Source material section start

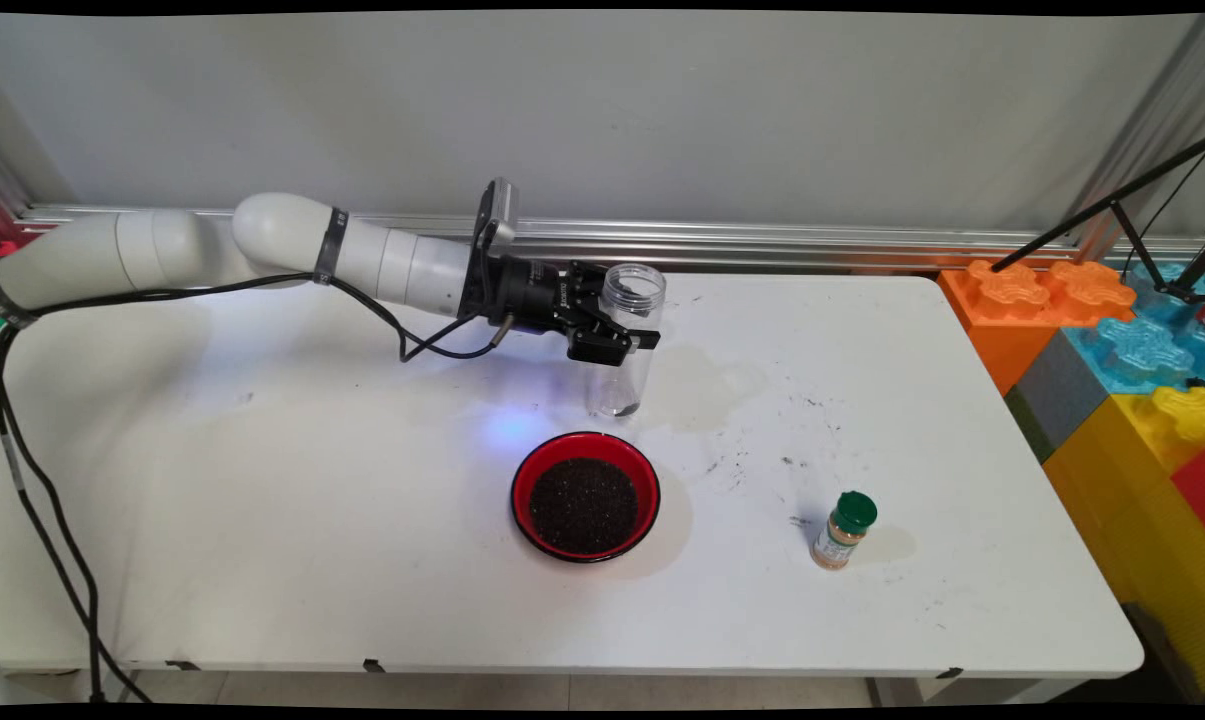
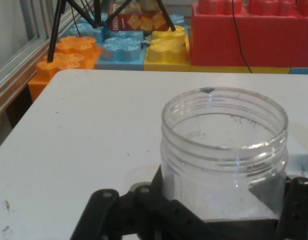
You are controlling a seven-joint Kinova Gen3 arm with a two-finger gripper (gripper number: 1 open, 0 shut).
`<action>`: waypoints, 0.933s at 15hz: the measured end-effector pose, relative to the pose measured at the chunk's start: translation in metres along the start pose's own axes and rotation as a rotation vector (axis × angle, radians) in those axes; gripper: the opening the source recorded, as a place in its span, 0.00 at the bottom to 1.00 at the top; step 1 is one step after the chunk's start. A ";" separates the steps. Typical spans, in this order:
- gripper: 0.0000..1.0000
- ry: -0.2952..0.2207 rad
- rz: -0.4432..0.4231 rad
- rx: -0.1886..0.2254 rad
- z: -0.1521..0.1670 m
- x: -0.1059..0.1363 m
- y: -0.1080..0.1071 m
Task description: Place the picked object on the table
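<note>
A clear, lidless plastic jar (image 1: 630,345) stands upright near the table's middle, with a few dark grains at its bottom. My gripper (image 1: 632,340) reaches in level from the left and is shut on the jar's upper half. In the hand view the jar (image 2: 224,150) fills the space between the black fingers (image 2: 296,205), and its open mouth faces up. I cannot tell whether its base rests on the table or hangs just above it. A red bowl (image 1: 585,495) filled with dark seeds sits just in front of the jar.
A small spice bottle (image 1: 843,530) with a green cap stands at the front right. Dark grains (image 1: 732,465) lie scattered between it and the bowl. Large orange, blue and yellow toy blocks (image 1: 1112,340) are stacked past the table's right edge.
</note>
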 end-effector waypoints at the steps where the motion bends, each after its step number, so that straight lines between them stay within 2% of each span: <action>1: 0.00 0.002 0.001 0.000 0.000 -0.001 0.000; 14: 0.00 0.011 0.027 -0.009 0.001 -0.016 -0.003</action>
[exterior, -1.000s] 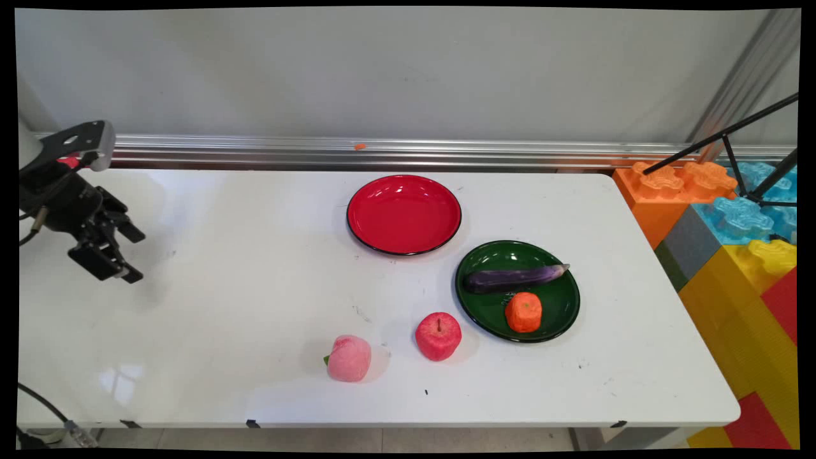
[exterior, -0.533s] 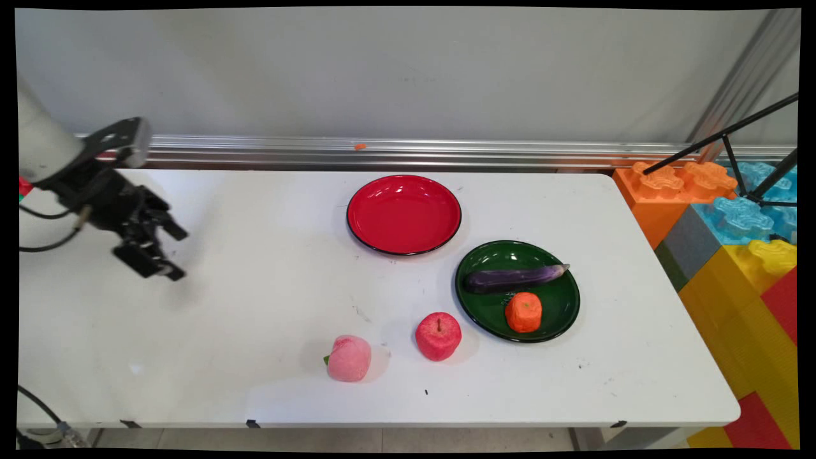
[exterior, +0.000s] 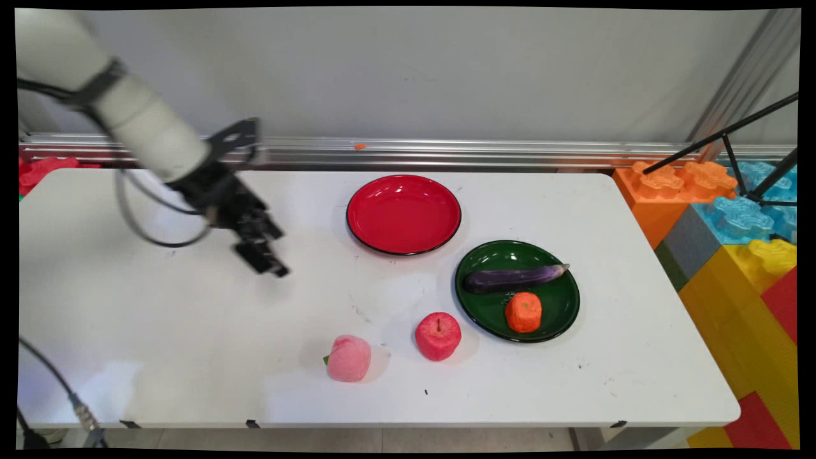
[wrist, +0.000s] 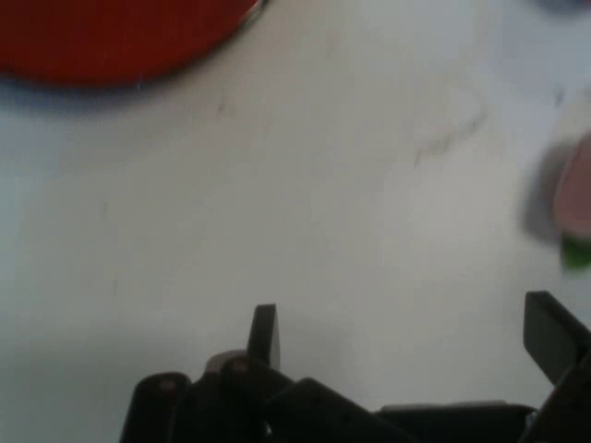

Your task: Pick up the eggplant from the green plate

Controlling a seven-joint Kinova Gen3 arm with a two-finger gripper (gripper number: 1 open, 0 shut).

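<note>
Main view: white table (exterior: 191,331) with scuffs, pale wall behind, a metal rail (exterior: 446,153) along the far edge. Big toy blocks (exterior: 720,217) in orange, blue, yellow and red stand off the table's right end, a black tripod (exterior: 733,137) leg crossing above them; a red block (exterior: 38,171) shows at the far left. Red plate (exterior: 403,215) sits bare at the far centre. Green plate (exterior: 517,291) lies just to its right and nearer, carrying an eggplant (exterior: 514,278) and an orange (exterior: 523,312), close together. Apple (exterior: 438,336) stands on the table just beside the green plate's left rim; peach (exterior: 349,358) near it, further left. Gripper (exterior: 268,261) hangs over bare table left of the red plate, well apart from all the fruit, arm (exterior: 127,108) slanting in from upper left with a cable (exterior: 137,220) looped beneath. Hand view: looks down at bare scuffed table, red plate (wrist: 120,41) cut off at top left, peach (wrist: 577,198) with a green leaf at the right edge; plates' contents unseen. Two fingers (wrist: 264,334) stand wide apart, nothing between them, touching nothing.
</note>
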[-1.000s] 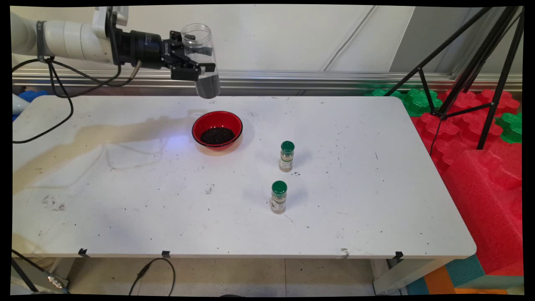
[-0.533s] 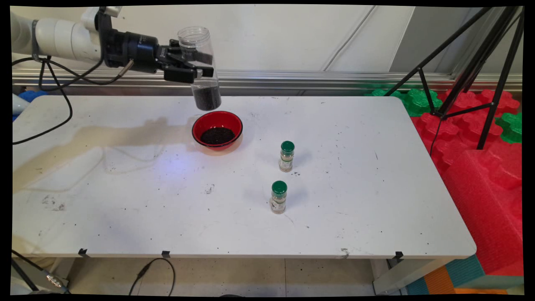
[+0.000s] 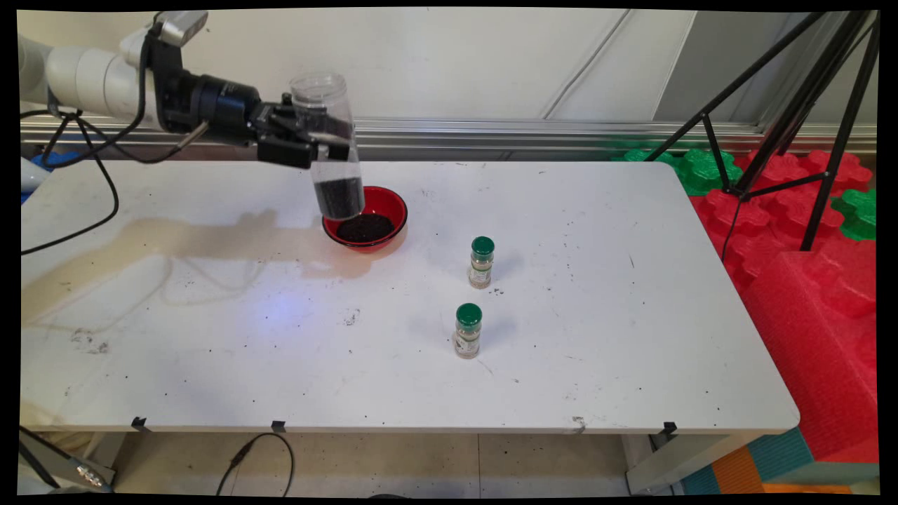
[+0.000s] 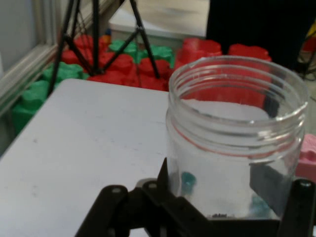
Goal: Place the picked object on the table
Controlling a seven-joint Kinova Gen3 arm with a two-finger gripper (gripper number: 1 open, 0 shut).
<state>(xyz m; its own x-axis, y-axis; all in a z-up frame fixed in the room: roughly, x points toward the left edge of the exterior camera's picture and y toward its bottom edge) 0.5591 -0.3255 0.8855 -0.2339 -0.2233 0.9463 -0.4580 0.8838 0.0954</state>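
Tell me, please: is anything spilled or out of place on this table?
Yes: small dark grains lie scattered on the white table, some beside the farther green-capped bottle. The gripper holds the open clear jar slightly tilted above the red bowl.

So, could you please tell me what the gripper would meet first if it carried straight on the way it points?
Beyond the clear jar clamped in the gripper, the line runs rightward above the table and looks free; depth is uncertain.
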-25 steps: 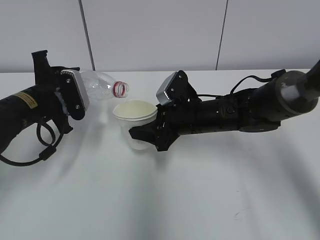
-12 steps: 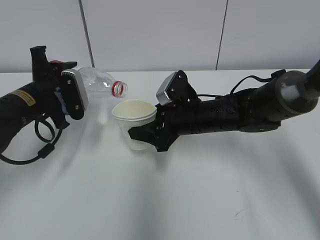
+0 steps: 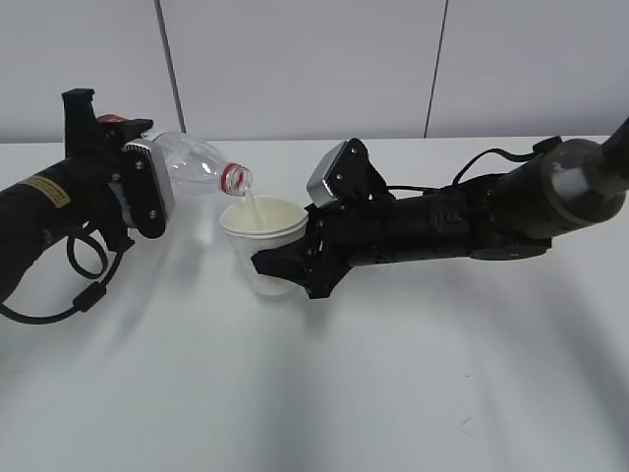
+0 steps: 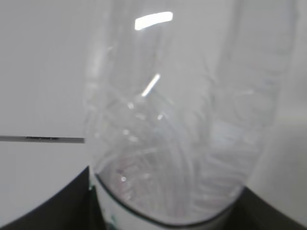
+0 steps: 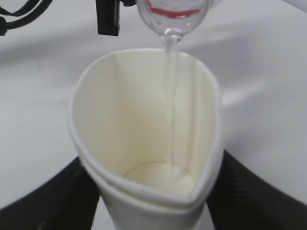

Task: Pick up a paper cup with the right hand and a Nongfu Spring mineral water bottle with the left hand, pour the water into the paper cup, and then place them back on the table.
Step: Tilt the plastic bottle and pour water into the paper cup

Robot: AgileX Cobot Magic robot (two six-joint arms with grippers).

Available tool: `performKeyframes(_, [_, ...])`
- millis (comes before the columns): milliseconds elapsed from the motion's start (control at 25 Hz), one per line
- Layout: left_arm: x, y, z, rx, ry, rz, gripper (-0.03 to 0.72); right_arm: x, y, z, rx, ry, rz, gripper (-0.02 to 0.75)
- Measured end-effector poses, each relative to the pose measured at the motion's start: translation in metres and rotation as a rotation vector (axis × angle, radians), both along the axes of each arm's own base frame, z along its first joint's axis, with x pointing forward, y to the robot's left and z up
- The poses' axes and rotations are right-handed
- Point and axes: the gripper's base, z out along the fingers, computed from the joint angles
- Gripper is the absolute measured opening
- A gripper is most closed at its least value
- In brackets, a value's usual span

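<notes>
My left gripper is shut on the clear Nongfu Spring bottle, held tilted with its red-ringed open mouth over the cup. A thin stream of water runs from the mouth into the white paper cup. My right gripper is shut on the cup, squeezing its rim to an oval, and holds it above the white table. In the left wrist view the bottle's clear body fills the frame between the two fingers. A little water lies at the cup's bottom.
The white wall with dark seams rises behind the table. A tiny dark scuff marks the tabletop at the front right. My left arm's looped cable hangs at the left.
The bottle has tipped further down, its mouth has come over the cup's rim, and water now runs into the cup. The right arm and cup have stayed put.
</notes>
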Motion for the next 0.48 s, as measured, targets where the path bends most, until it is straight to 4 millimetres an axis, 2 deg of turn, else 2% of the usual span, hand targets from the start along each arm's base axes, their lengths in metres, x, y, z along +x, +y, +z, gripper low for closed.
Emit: performKeyframes(480, [0.0001, -0.0001, 0.0011, 0.008, -0.016, -0.003, 0.386, 0.0, 0.0, 0.0, 0.0, 0.0, 0.0, 0.475])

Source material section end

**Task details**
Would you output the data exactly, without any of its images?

**The answer**
You are controlling a seven-joint Kinova Gen3 arm with a two-finger gripper (gripper number: 1 open, 0 shut).
`<action>`: waypoints, 0.933s at 15hz: the measured end-effector pose, relative to the pose measured at the chunk's start: translation in metres along the start pose's own axes and rotation as a rotation vector (axis × angle, radians) in those axes; gripper: the opening the source recorded, as a place in its span, 0.00 at the bottom to 1.00 at the top; step 1 is one step after the chunk's start. A ";" separates the steps. Typical spans, in this order:
- gripper: 0.0000..1.0000
- ry: -0.2952..0.2207 rad
- rz: -0.4432..0.4231 rad
- rx: -0.1886..0.2254 rad
- z: -0.1521..0.1670 m
- x: -0.1059..0.1363 m
- y: -0.1080..0.1071 m
Task description: Place the picked object on the table
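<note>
A clear, lidless plastic jar (image 1: 630,345) stands upright near the table's middle, with a few dark grains at its bottom. My gripper (image 1: 632,340) reaches in level from the left and is shut on the jar's upper half. In the hand view the jar (image 2: 224,150) fills the space between the black fingers (image 2: 296,205), and its open mouth faces up. I cannot tell whether its base rests on the table or hangs just above it. A red bowl (image 1: 585,495) filled with dark seeds sits just in front of the jar.
A small spice bottle (image 1: 843,530) with a green cap stands at the front right. Dark grains (image 1: 732,465) lie scattered between it and the bowl. Large orange, blue and yellow toy blocks (image 1: 1112,340) are stacked past the table's right edge.
</note>
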 end-effector waypoints at the steps where the motion bends, each after its step number, so that straight lines between them stay within 2% of each span: <action>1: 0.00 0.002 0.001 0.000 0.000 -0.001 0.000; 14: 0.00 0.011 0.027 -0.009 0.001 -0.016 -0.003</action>
[exterior, -1.000s] 
[exterior, -0.533s] 
[exterior, +0.000s] 
[wrist, +0.000s] 

Your task: Pick up the eggplant from the green plate

Controlling a seven-joint Kinova Gen3 arm with a two-finger gripper (gripper number: 1 open, 0 shut).

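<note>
Main view: white table (exterior: 191,331) with scuffs, pale wall behind, a metal rail (exterior: 446,153) along the far edge. Big toy blocks (exterior: 720,217) in orange, blue, yellow and red stand off the table's right end, a black tripod (exterior: 733,137) leg crossing above them; a red block (exterior: 38,171) shows at the far left. Red plate (exterior: 403,215) sits bare at the far centre. Green plate (exterior: 517,291) lies just to its right and nearer, carrying an eggplant (exterior: 514,278) and an orange (exterior: 523,312), close together. Apple (exterior: 438,336) stands on the table just beside the green plate's left rim; peach (exterior: 349,358) near it, further left. Gripper (exterior: 268,261) hangs over bare table left of the red plate, well apart from all the fruit, arm (exterior: 127,108) slanting in from upper left with a cable (exterior: 137,220) looped beneath. Hand view: looks down at bare scuffed table, red plate (wrist: 120,41) cut off at top left, peach (wrist: 577,198) with a green leaf at the right edge; plates' contents unseen. Two fingers (wrist: 264,334) stand wide apart, nothing between them, touching nothing.
</note>
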[-1.000s] 
[-0.533s] 
[+0.000s] 
[+0.000s] 
Goal: Place the picked object on the table
Controlling a seven-joint Kinova Gen3 arm with a two-finger gripper (gripper number: 1 open, 0 shut).
<state>(xyz m; its own x-axis, y-axis; all in a z-up frame fixed in the room: roughly, x points toward the left edge of the exterior camera's picture and y toward its bottom edge) 0.5591 -0.3255 0.8855 -0.2339 -0.2233 0.9463 -0.4580 0.8838 0.0954</state>
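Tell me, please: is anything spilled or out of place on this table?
Yes: small dark grains lie scattered on the white table, some beside the farther green-capped bottle. The gripper holds the open clear jar slightly tilted above the red bowl.

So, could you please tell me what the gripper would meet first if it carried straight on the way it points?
Beyond the clear jar clamped in the gripper, the line runs rightward above the table and looks free; depth is uncertain.
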-25 steps: 
-12 steps: 
+0 steps: 
+0 steps: 
+0 steps: 

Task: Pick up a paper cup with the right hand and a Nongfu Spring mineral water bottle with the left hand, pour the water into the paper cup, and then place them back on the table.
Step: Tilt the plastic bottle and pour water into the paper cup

Robot: AgileX Cobot Magic robot (two six-joint arms with grippers).

Available tool: `performKeyframes(_, [_, ...])`
- millis (comes before the columns): milliseconds elapsed from the motion's start (control at 25 Hz), one per line
- Layout: left_arm: x, y, z, rx, ry, rz, gripper (-0.03 to 0.72); right_arm: x, y, z, rx, ry, rz, gripper (-0.02 to 0.75)
- Measured end-effector poses, each relative to the pose measured at the motion's start: translation in metres and rotation as a rotation vector (axis × angle, radians), both along the axes of each arm's own base frame, z along its first joint's axis, with x pointing forward, y to the robot's left and z up
- The poses' axes and rotations are right-handed
- Point and axes: the gripper's base, z out along the fingers, computed from the joint angles
- Gripper is the absolute measured opening
- A gripper is most closed at its least value
- In brackets, a value's usual span

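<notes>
My left gripper is shut on the clear Nongfu Spring bottle, held tilted with its red-ringed open mouth over the cup. A thin stream of water runs from the mouth into the white paper cup. My right gripper is shut on the cup, squeezing its rim to an oval, and holds it above the white table. In the left wrist view the bottle's clear body fills the frame between the two fingers. A little water lies at the cup's bottom.
The white wall with dark seams rises behind the table. A tiny dark scuff marks the tabletop at the front right. My left arm's looped cable hangs at the left.
The bottle has tipped further down, its mouth has come over the cup's rim, and water now runs into the cup. The right arm and cup have stayed put.
</notes>
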Motion for the next 0.48 s, as measured, targets where the path bends most, until it is straight to 4 millimetres an axis, 2 deg of turn, else 2% of the usual span, hand targets from the start along each arm's base axes, their lengths in metres, x, y, z along +x, +y, +z, gripper low for closed.
Emit: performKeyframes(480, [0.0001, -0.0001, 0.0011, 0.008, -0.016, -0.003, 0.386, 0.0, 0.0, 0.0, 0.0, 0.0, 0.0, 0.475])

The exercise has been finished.